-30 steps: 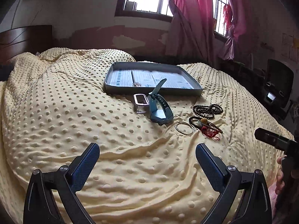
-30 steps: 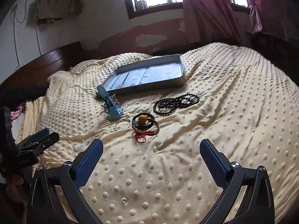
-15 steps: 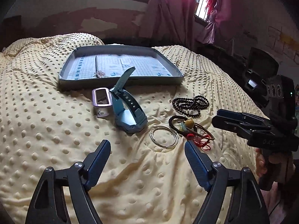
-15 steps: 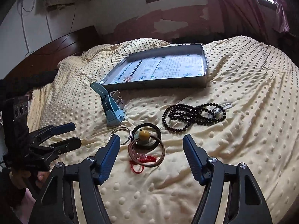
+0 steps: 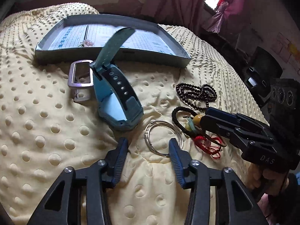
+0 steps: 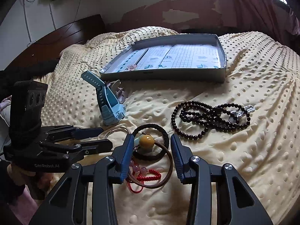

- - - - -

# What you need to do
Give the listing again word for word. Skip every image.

# Solution
-30 steps: 
-30 steps: 
-15 steps: 
-15 steps: 
+0 steps: 
+0 steps: 

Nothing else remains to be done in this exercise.